*Task objective:* Stop at the line containing "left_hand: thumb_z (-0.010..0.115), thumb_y": every line of the listing from the first up to that one must be set down exactly.

═════ Listed entries

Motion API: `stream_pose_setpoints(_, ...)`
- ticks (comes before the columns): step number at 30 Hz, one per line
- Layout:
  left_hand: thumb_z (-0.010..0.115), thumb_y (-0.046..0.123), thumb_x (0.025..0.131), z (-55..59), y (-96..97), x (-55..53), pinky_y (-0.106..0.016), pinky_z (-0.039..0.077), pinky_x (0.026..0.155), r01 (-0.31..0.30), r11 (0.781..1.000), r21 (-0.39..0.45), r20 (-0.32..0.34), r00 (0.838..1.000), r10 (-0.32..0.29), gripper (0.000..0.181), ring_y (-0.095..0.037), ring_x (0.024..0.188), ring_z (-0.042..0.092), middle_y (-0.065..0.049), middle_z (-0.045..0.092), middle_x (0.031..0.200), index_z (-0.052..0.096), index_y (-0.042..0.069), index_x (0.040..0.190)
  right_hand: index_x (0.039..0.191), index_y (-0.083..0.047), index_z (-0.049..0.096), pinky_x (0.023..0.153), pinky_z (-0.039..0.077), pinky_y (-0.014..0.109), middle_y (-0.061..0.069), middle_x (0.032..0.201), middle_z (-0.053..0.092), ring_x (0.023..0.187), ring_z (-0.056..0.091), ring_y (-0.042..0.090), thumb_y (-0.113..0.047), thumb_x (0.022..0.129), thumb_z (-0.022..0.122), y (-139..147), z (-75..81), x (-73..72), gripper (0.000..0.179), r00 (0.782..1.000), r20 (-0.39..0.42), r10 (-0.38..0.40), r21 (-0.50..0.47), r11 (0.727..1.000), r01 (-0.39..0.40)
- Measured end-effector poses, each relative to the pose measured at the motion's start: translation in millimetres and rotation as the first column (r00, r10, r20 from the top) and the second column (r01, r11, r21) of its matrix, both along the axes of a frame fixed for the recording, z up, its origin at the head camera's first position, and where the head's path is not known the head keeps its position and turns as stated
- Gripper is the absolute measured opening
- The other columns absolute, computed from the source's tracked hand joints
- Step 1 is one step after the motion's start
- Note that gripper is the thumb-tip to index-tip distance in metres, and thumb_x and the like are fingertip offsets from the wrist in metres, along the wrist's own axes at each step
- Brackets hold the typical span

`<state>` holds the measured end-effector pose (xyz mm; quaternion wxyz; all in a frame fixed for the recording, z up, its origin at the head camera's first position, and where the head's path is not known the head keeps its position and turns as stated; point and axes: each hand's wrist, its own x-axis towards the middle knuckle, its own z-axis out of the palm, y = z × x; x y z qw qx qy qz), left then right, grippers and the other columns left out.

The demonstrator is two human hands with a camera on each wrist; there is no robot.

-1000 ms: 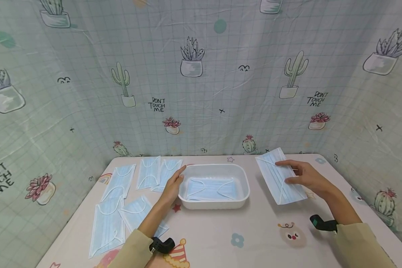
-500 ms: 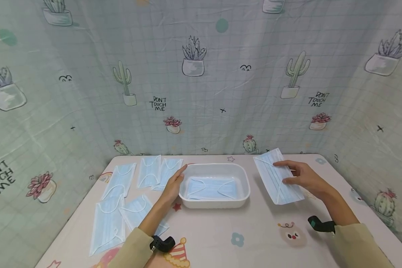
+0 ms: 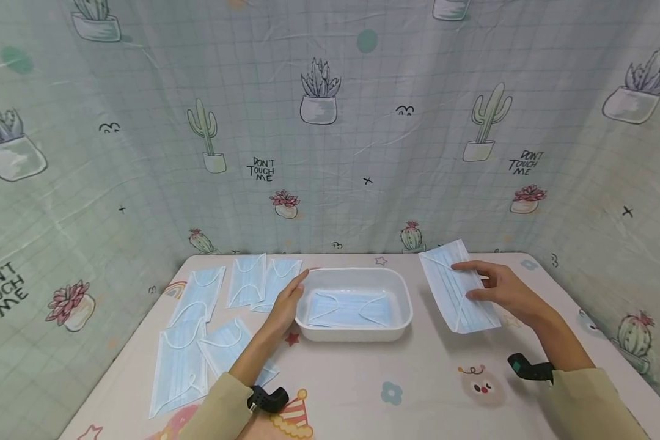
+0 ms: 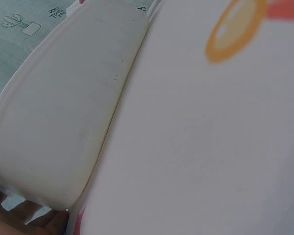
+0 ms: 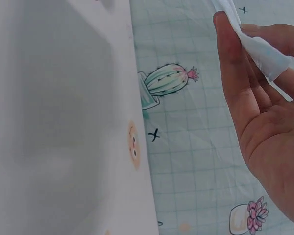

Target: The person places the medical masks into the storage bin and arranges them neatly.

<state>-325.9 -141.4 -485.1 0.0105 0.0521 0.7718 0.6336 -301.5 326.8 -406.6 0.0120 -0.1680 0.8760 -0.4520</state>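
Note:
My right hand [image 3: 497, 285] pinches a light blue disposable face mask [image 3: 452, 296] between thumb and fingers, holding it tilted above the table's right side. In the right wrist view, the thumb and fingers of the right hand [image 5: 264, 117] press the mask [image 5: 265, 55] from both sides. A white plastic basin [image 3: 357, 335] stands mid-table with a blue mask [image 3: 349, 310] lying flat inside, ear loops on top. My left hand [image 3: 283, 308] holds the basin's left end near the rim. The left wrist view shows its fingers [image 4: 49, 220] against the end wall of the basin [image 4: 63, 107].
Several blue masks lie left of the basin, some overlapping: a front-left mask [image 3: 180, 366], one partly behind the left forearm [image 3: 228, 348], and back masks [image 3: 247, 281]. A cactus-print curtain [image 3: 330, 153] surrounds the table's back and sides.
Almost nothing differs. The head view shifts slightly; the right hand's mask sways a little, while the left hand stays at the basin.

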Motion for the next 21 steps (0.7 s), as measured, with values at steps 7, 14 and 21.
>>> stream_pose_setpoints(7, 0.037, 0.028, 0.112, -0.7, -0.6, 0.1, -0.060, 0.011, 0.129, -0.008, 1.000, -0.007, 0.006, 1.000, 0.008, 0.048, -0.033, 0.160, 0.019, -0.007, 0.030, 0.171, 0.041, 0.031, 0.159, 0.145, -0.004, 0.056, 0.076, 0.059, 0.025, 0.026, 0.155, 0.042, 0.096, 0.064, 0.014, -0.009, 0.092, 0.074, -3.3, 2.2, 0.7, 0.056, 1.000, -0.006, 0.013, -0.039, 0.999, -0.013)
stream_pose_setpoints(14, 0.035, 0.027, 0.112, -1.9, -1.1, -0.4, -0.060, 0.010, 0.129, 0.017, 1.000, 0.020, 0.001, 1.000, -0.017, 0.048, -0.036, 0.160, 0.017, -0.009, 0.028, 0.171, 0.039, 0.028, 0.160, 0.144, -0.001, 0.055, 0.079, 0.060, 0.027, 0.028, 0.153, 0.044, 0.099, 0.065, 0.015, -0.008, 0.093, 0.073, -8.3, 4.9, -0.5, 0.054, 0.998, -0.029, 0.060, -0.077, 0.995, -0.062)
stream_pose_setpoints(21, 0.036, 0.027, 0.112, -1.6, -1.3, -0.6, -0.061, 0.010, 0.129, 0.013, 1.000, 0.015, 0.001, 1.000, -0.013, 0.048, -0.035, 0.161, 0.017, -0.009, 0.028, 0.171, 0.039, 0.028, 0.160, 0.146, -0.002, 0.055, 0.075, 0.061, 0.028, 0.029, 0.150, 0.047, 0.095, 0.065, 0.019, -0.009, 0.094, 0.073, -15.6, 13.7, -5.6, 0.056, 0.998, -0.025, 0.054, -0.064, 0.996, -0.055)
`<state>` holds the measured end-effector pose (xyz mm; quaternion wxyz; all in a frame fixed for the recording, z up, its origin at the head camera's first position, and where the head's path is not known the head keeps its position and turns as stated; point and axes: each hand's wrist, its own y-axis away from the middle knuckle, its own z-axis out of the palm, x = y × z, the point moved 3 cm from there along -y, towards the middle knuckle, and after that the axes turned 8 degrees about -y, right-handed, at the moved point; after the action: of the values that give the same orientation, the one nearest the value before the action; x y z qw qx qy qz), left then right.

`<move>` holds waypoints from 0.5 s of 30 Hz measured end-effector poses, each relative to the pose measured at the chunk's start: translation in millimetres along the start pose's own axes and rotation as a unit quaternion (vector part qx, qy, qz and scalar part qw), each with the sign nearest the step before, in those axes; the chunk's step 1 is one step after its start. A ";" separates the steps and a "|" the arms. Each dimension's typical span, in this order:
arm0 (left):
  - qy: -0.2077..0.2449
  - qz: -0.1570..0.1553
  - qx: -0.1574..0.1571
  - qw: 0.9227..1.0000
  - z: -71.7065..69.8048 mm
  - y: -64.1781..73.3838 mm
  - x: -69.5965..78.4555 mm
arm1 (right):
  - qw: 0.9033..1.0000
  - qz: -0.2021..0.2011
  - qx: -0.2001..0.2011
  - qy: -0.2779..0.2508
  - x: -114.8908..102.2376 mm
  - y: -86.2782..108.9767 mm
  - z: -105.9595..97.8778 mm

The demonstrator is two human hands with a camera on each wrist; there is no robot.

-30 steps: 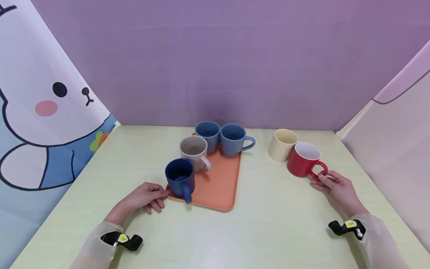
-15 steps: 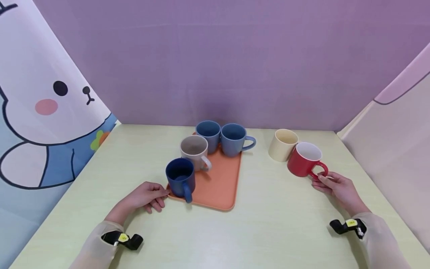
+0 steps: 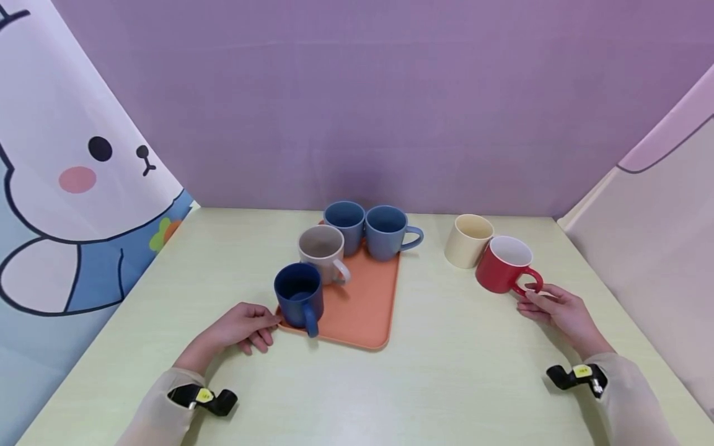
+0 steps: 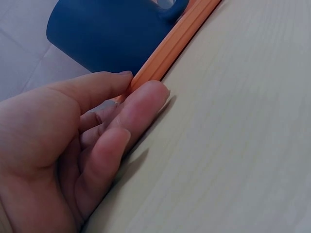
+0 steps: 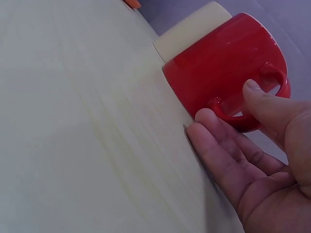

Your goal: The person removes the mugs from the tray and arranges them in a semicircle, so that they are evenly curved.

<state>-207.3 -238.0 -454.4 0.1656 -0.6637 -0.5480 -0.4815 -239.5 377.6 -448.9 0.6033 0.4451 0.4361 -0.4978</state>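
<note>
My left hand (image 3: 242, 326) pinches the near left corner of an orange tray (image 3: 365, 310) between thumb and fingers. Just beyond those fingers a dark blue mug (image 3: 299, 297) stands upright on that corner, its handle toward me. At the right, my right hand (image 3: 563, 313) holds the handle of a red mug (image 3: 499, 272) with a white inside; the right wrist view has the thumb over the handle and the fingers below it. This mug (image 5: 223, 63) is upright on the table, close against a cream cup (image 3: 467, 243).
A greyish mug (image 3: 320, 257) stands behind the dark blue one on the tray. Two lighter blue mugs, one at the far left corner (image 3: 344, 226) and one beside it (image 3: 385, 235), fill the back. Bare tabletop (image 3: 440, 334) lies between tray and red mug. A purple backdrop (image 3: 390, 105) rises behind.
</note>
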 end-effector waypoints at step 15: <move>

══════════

*Exercise answer:*
Motion API: `stream_pose_setpoints(_, ...)`
- ticks (comes before the columns): step number at 30 Hz, one per line
- Layout:
  left_hand: thumb_z (-0.010..0.115), thumb_y (-0.046..0.123), thumb_x (0.025..0.131), z (-55..59), y (-96..97), x (-55..53), pinky_y (-0.106..0.016), pinky_z (-0.039..0.077), pinky_x (0.026..0.155), r01 (-0.31..0.30), r11 (0.781..1.000), r21 (-0.39..0.45), r20 (-0.32..0.34), r00 (0.838..1.000), r10 (-0.32..0.29), gripper (0.000..0.181), ring_y (-0.095..0.037), ring_x (0.024..0.188), ring_z (-0.042..0.092), middle_y (-0.065..0.049), middle_z (-0.045..0.092), middle_x (0.031..0.200), index_z (-0.052..0.096), index_y (-0.042..0.069), index_x (0.040..0.190)

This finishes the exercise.